## EXERCISE DETAILS
Leave the images aside and repeat the whole listing exactly.
=== PROVIDED DATA ===
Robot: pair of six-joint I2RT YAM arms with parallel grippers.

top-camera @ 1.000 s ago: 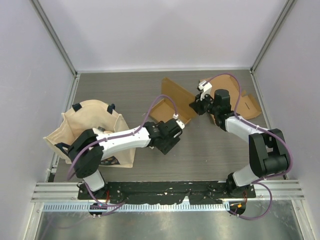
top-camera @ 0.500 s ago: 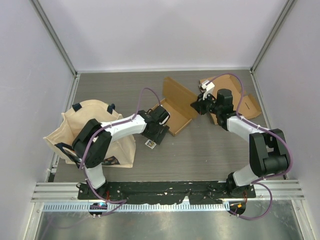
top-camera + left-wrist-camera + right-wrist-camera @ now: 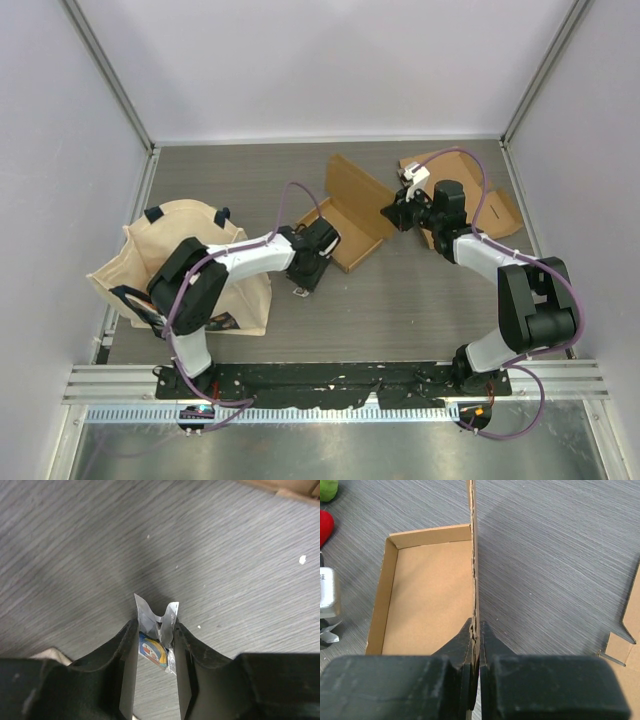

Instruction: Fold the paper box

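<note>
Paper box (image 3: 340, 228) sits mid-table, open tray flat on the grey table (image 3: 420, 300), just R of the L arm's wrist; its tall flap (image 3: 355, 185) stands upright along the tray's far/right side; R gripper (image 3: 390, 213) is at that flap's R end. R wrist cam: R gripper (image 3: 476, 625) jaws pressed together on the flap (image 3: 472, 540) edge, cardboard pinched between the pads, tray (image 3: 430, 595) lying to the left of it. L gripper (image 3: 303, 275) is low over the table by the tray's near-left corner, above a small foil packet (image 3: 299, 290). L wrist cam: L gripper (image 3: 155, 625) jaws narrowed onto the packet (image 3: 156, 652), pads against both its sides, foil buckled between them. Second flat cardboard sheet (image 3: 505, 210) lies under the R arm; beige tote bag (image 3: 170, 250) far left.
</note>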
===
## ANSWER SPACE
Robot: pair of six-joint I2RT YAM arms with parallel grippers.

top-camera @ 1.000 s ago: 
top-camera @ 0.500 s ago: 
top-camera + left-wrist-camera + right-wrist-camera @ now: 

Instruction: Fold the paper box

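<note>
Paper box (image 3: 340, 228) sits mid-table, open tray flat on the grey table (image 3: 420, 300), just R of the L arm's wrist; its tall flap (image 3: 355, 185) stands upright along the tray's far/right side; R gripper (image 3: 390, 213) is at that flap's R end. R wrist cam: R gripper (image 3: 476, 625) jaws pressed together on the flap (image 3: 472, 540) edge, cardboard pinched between the pads, tray (image 3: 430, 595) lying to the left of it. L gripper (image 3: 303, 275) is low over the table by the tray's near-left corner, above a small foil packet (image 3: 299, 290). L wrist cam: L gripper (image 3: 155, 625) jaws narrowed onto the packet (image 3: 156, 652), pads against both its sides, foil buckled between them. Second flat cardboard sheet (image 3: 505, 210) lies under the R arm; beige tote bag (image 3: 170, 250) far left.
</note>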

The output requires no further additions.